「1万人クラスの企業で導入が進んでいる」---Mozilla Japan理事の瀧田佐登子氏によれば,FirefoxとThunderbirdの企業への導入が進行しているという。1社だけでなくいくつかの企業で導入が進められており,現在も「多くの問い合わせが来ている」(瀧田氏)

 米国ではすでに「米IBMが社内の標準ブラウザをFirefoxに切り替えた」(Mozilla Foundation 理事 伊藤穣一氏)という動きもあるという。

 また,企業向けにExtention(拡張機能)を作成するサービスも行っている。例えばプロキシを自動的に設定したり,アップデートを自動的にダウンロードするようなExtentionを開発した実績があるという。こういった企業向けのサポートは,テンアートニやグッデイなどの企業と強力して行っている。

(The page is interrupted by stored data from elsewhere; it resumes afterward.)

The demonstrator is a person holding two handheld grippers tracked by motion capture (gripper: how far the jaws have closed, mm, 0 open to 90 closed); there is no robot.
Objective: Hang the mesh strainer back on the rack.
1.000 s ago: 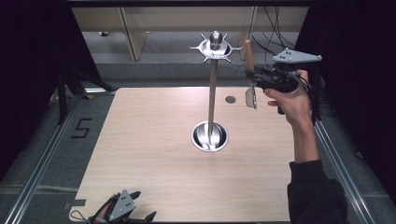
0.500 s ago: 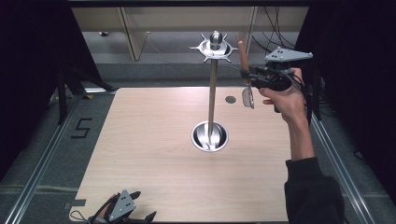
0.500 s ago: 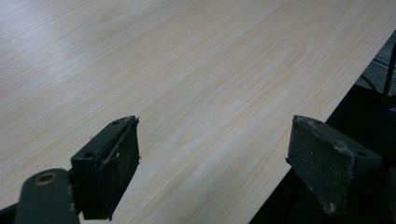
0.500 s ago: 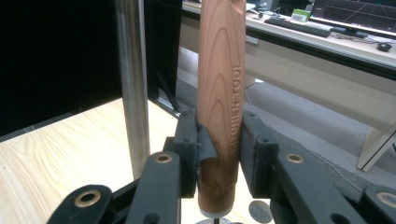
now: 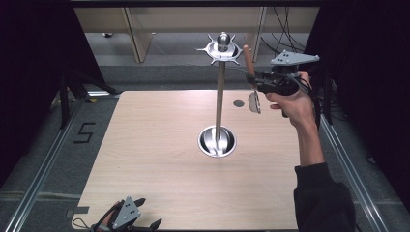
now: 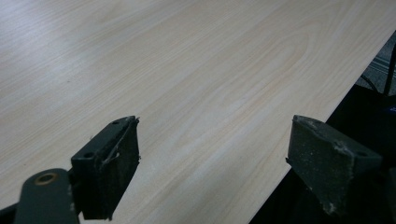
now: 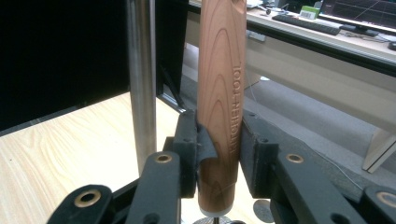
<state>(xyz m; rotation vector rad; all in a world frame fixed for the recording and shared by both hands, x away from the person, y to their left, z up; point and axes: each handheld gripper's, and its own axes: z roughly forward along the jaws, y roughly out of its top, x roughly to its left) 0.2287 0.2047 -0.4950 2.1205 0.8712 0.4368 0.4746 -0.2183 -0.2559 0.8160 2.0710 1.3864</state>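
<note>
While your right gripper (image 5: 255,77) clamps the wooden handle of the kitchen tool (image 5: 251,79), the change since a second ago is slight: the hand has edged a little toward the stand (image 5: 220,92) and the handle has come closer to upright. In the high view the tool hangs handle-up, its metal head (image 5: 254,102) below the jaws, high over the far right part of the desk (image 5: 159,159), just beside the hook ring (image 5: 222,50) at the top of the pole. The right gripper view confirms the grip: both pads (image 7: 187,149) press the handle (image 7: 222,93), jaws as closed as the handle allows, with the steel pole (image 7: 141,79) standing just to one side.

Your left gripper (image 5: 126,217) has not moved; it rests at the near left edge of the desk, jaws wide apart and empty, pads (image 6: 112,172) over bare wood.

Judgement: the work in hand looks like hanging the tool on the stand, and this small shift reads as lining up with a hook. The tool is not yet on any hook; handle top and ring are near but apart. Whether the handle has a hanging hole cannot be told from these frames. Next you likely need a fine lateral approach, keeping the head from swinging into the pole.
</note>
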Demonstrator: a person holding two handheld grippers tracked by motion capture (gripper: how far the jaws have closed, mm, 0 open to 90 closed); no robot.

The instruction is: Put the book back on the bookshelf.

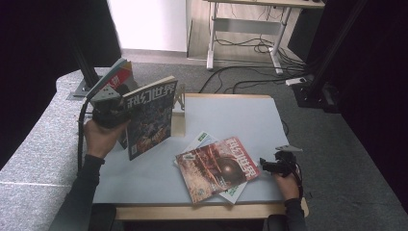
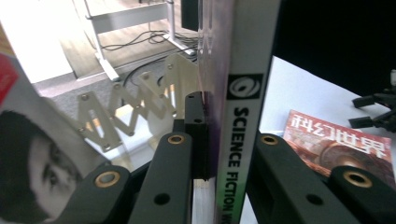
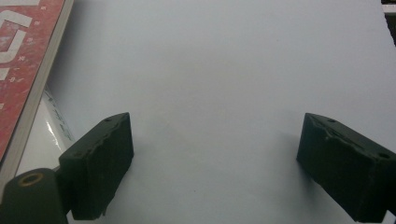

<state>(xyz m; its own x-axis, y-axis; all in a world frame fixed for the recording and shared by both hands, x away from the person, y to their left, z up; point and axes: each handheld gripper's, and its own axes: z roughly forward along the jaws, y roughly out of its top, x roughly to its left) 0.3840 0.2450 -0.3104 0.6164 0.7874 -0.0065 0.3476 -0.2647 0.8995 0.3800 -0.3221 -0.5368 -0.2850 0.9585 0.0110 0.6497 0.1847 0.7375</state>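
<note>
Nearest to you, at about five o'clock on the table (image 1: pixel 269 120), your right gripper (image 1: pixel 270 166) rests low with its jaws wide apart and nothing between them — in the right gripper view there is bare table surface between the two pads. Just beside it, toward nine o'clock, lies the red magazine (image 1: pixel 217 167), flat and face up, on top of a white booklet (image 1: pixel 204 140) which shows under its edges. The gripper is near the red magazine's right edge, but I cannot tell if it touches it.

Farther, at about ten o'clock, your left gripper (image 1: pixel 118 107) is clamped on the spine of the blue magazine (image 1: pixel 150 115). The left gripper view shows the spine (image 2: pixel 238 140) pressed between the two jaws. The magazine stands nearly upright, lifted, with its cover toward you. Behind it, at eleven o'clock, another magazine (image 1: pixel 114 77) leans tilted, and at twelve o'clock of the blue one stands the wooden rack (image 1: pixel 179 113), whose zigzag dividers (image 2: pixel 140 102) are seen behind the jaws.

The step in hand seems to be the carrying of the blue magazine to the rack. The next move asks you to keep the magazine vertical, line its lower edge with a free slot between the dividers, lower it there — and open the jaws only when it stands alone. The red magazine seems to wait for its turn.
</note>
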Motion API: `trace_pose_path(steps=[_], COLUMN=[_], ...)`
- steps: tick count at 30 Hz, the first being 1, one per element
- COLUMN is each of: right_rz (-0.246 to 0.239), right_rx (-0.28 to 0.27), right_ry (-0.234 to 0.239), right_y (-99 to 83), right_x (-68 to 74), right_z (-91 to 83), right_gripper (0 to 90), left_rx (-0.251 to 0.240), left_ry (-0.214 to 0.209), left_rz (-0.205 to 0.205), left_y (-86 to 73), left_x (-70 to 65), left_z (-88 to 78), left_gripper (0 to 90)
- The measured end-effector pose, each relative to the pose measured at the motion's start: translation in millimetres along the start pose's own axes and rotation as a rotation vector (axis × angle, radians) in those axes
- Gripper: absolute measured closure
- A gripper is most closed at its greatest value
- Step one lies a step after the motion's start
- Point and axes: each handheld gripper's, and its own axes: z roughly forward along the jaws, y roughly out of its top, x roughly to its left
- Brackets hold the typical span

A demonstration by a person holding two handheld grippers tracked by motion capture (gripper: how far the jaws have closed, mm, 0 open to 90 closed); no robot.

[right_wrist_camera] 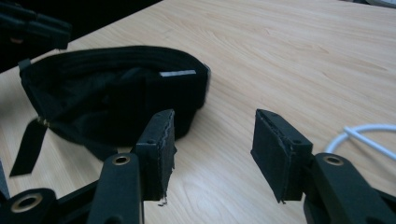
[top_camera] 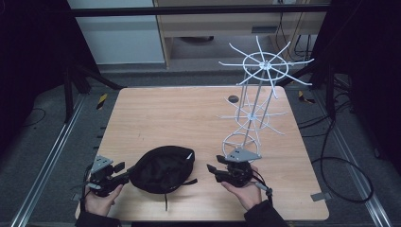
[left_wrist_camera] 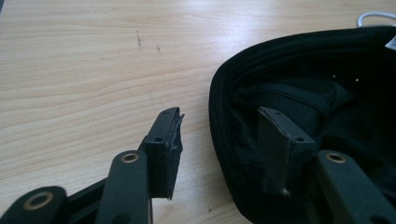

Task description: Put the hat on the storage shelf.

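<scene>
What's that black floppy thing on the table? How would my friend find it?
Look at the wooden table, near the edge closest to the person. Between the two tongs lies a black cap, upside down with a strap trailing out. It's soft and dark, unlike the tall white wire rack behind it.

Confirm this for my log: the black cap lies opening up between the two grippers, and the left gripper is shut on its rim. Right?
Not quite. The left gripper is open: in the left gripper view its jaws straddle the rim of the black cap, apart. The rest stands.
</scene>
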Motion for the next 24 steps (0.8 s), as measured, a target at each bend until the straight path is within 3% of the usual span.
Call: trace_pose_path(steps=[10,14,24], right_rz=[0.010,-0.006,0.023], right_rx=[-0.028,-0.014,0.055], right_ry=[0.005,-0.005,-0.026], right_y=[31.2,36.6,38.9], right_x=[11.6,14.3,8.8], right_z=[34.0,45.5,80.7], right_gripper=[47.9,47.8,50.0], left_rx=[0.070,0.083,0.127], left_ry=[0.012,0.012,0.000], left_rz=[0.004,0.001,0.002], left_y=[-2.0,-2.1,-0.8], left_x=[-2.4,-1.8,-3.3], left_z=[9.5,12.2,20.6], left_gripper=[58.9,62.6,75.1])
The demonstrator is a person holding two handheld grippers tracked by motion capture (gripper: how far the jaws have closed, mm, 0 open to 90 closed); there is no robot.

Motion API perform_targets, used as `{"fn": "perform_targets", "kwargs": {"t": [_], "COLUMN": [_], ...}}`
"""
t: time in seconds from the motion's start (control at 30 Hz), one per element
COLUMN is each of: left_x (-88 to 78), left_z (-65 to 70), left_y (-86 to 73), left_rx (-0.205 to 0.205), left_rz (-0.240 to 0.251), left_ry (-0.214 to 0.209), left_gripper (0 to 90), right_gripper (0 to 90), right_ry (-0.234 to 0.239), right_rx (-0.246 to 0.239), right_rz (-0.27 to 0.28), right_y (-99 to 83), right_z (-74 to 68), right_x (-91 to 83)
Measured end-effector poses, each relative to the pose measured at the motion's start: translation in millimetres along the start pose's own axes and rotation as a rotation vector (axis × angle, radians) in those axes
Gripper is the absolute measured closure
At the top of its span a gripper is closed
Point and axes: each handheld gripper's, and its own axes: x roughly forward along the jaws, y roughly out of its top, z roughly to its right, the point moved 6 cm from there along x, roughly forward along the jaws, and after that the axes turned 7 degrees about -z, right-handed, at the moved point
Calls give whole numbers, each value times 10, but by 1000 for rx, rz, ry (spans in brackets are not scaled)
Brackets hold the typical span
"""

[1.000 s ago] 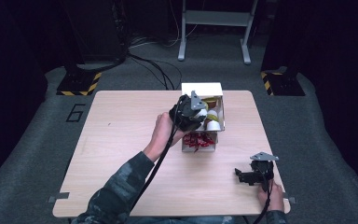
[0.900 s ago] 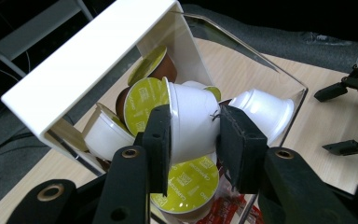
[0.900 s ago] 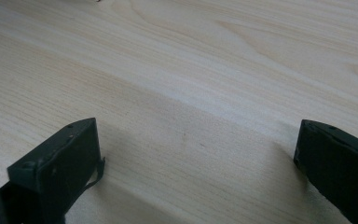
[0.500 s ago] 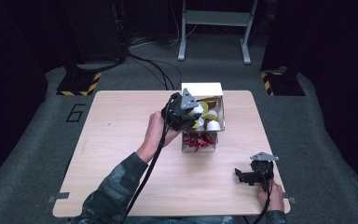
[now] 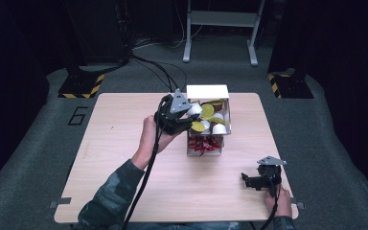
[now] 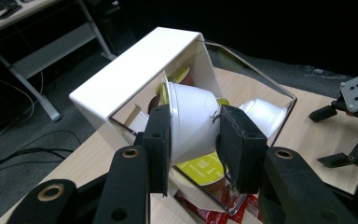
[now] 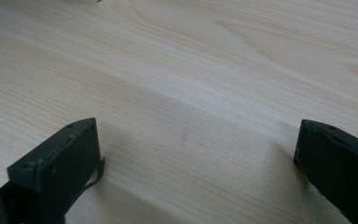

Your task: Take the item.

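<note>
From my remote station: a pale wooden desk (image 5: 124, 143) stands on grey floor (image 5: 38, 158) marked "6" (image 5: 78, 115), hazard-striped bases (image 5: 81, 86) flanking it, a white metal frame (image 5: 220, 28) and black cables (image 5: 148, 62) behind.

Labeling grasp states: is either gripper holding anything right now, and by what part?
The left gripper is clamped on a white pod cup, one jaw on each side of its body, at the clear organizer box. The right gripper is open above the table, holding nothing.

A white plastic cup with a yellow lid (image 6: 191, 121) sits between black jaws. The white-backed clear box (image 5: 207, 92) holds red packets (image 5: 203, 145) at its 6 o'clock end, on the pale wood-grain table (image 5: 124, 143).
</note>
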Motion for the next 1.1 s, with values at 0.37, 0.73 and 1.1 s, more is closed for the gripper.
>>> {"fn": "perform_targets", "kwargs": {"t": [0.37,0.73,1.1], "left_x": [-140,-226,-254], "left_z": [-153,-246,-377], "left_y": [-153,-297,-567], "left_rx": [-22,-44,-88], "left_rz": [-2,3,0], "left_ry": [25,43,55], "left_gripper": [645,645,645], "right_gripper": [0,0,0], "right_ry": [0,1,1], "right_rx": [-1,1,0], "right_rz": [0,0,0], "right_y": [0,0,0], "right_z": [1,0,0], "right_x": [0,0,0]}}
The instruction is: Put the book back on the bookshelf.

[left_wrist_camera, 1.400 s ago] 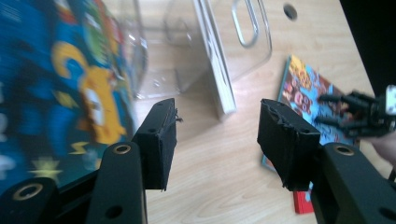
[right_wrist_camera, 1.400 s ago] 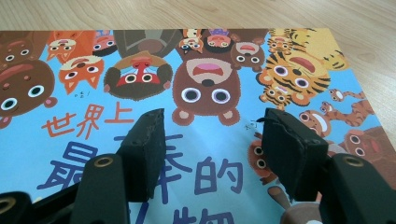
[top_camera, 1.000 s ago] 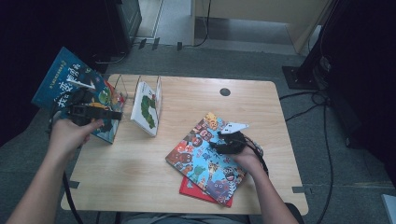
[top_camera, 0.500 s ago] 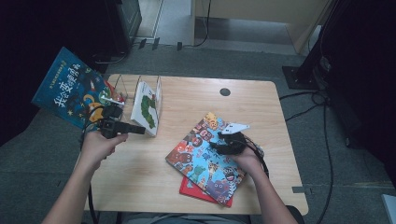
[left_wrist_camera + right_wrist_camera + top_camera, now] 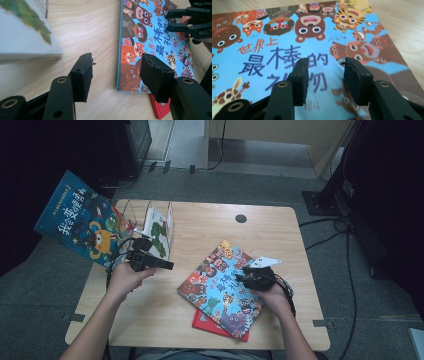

 FirefoxはオープンソースのWebブラウザ,Thunderbirdは同じくオープンソースのメール・クライアント。約1年前の2004年12月にリリースされた。Mozila Foundationが開発,配布している。Mozilla JapanはMozilla Foundationの公式アフィリエイトである。

 11月には1年ぶりのメジャー・バージョンアップになるFirefox 1.5がリリースされたが,英語版と日本語版を含む各国語版が同時に公開された。1.Xでは,日本語版は英語版に数日遅れてリリースされていたが「今後はユーザー・インタフェースの仕様が変わらない限り,日本語版も同時にリリースできる」(瀧田氏)。英語版の最新バージョンで修正されているセキュリティ・ホールが,日本語版の最新バージョンではまだ修正されていない,といった状況は大幅に減る。各国語に依存する部分はランゲージ・パックの形で組み込まれるようになったためだ。

 6月には奈良先端技術大学大学院教授の砂原秀樹氏,11月にはネオテニー 代表取締役社長兼CEOの伊藤穣一氏がMozilla Japanの理事に就任した。砂原氏は組み込みシステム向けの開発などで協力する。伊藤氏はMozilla Foundation本体の理事も務める。「JapanとFoundationの意思疎通をさらに円滑にする」(伊藤氏)という。